BAHASA
Langganan, ”Subscribe”
Akankah kata langganan lenyap dari peredaran akibat tergusur oleh subscribe? Tanyaan itu muncul setelah beredar banyak isu soal penyusutan penerbitan atau kematian media (massa) cetak lantaran terdesak oleh kecanggihan teknologi internet. Selama ini media cetak menjadi promotor utama pemakaian dan penyebarluasan kata langganandan turunannya. Di kanal YouTube kata subscribe terus digaungkan untuk menggaet perhatian warganet. Beberapa media cetak Indonesia ternyata juga menggunakan subscription untuk mengundang pelanggan baru.

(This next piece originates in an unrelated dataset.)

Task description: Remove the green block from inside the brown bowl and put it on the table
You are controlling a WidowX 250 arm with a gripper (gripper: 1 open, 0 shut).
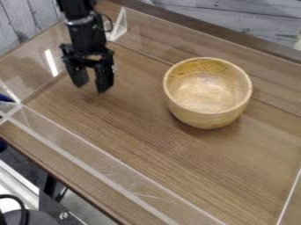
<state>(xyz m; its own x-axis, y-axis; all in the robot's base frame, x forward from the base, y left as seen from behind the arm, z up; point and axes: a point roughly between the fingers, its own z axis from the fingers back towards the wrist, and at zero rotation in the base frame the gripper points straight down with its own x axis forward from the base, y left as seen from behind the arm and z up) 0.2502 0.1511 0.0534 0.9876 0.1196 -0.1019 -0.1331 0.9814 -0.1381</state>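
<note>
The brown bowl (207, 91) stands upright on the table (141, 145), right of centre, and only bare wood grain shows inside it. My black gripper (90, 83) points straight down at the far left of the table, well apart from the bowl. Its jaws are spread open, and I see only tabletop in the gap between the fingers (104, 82). The green block is not visible in this view; it may be hidden by the fingers.
Low clear acrylic walls (35, 123) edge the table on the left, front and back. The gripper stands close to the left wall. A black frame and cables show below the table's front left corner.
</note>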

Jawaban optimistis atas tanyaan itu memperkirakan bahwa kata langganan—baik dalam arti ’berlangganan’ maupun ’pelanggan’—akan tetap beredar di tengah serbuan kata subscribe di ruang maya. Alasannya, langganan telah ”melembaga” sebagai idiom yang merujuk pada banyak kebutuhan dasar atau keperluan rutin sehari-hari manusia. Sudah sejak lama terdengar ungkapan langganan air, langganan listrik, langganan koran, juga langganan beras, langganan sayur-mayur, langganan susu (sapi), dan lain-lain. Artinya, pemakaian kata langganan mencakup utilitas penting dan tertancap kuat dalam pikiran khalayak ramai.Daya tahan langganan telah teruji dalam sejarah. Kata itu harus bersaing melawan abonemen pada masa lalu. Seturut asal-usulnya, abonnementhanya akrab di lingkaran orang Belanda dan selapis tipis elite pribumi yang ikut berlangganan koran atau susu sapi. Pada awal dekolonisasi, abonemen masih tertulis dalam media pers Indonesia, tetapi setelah itu langganan menyodoknya hingga sekarang. Koran ini, misalnya, mencantumkan informasi Layanan Pelanggan, Harga Langganan, dan Bagian Sirkulasi (Langganan) pada setiap edisinya. Media cetak pula yang berperan membentuk langganan society ’masyarakat (ber-)langganan’ di negeri ini (lihat Eduard Kimman, Indonesian Publishing, 1981).
Secara antropologi pun, kata langganan punya pijakan cukup kuat. Umumnya usaha dagang berskala kecil dan menengah, terutama di desa-desa, menjadikan langganan sebagai relasi yang diperluas—bukan hanya antara penjual dan pembeli, tetapi juga antara penjual/ produsen dengan pengusaha yang lain sehingga terbentuk langganan tetep (kajian Jennifer Alexander, Trade, Traders and Trading in Rural Java, 1987). Hubungan langganan itu tetaplah relasi ekonomi, tetapi juga mewujudkan jalinan kontak antarpribadi beralaskan nilai-nilai sosial-kultural seperti jujur, saling-percaya, toleran, dan sebagainya.
Adapun subscribe tampaknya ramai dipakai warganet hanya di media sosial. Benar, kata itu berpadanan dengan ”berlangganan” dalam bahasa Indonesia. Sejauh contoh kalimat yang ditemukan, subscribe paling pas untuk mengatakan berlangganan koran/majalah seperti I subscribe to many magazines. Namun, untuk menyatakan berlangganan hal lain, subscribe tidak bisa dipakai. Berlangganan air, misalnya, contoh kalimatnya We buy water and have it delivered to us (dalam Hadi Podo dan Joseph J Sulivan, Kamus Ungkapan Indonesia–Inggris, 1986). Kalau begitu, pemakaian kata subscribe dalam arti ‘jual-beli secara tetap’ mungkin lebih terbatas (obyeknya) ketimbang berlangganan dalam bahasa Indonesia.
Lewat waktu isya, pada suatu malam Jumat Kliwon, pintu depan rumah saya tiba-tiba terdengar diketuk dari luar. ”Langganan, masééé. . ..” Rupanya Pak Rebo, pengelana asal Klaten, Jawa Tengah. Hanya dengan sepatah kata (plus sapaan-cakapan) yang diucapkan agak mendayu itu, saya pun hafal: ia menawarkan pijitan dan kerikan.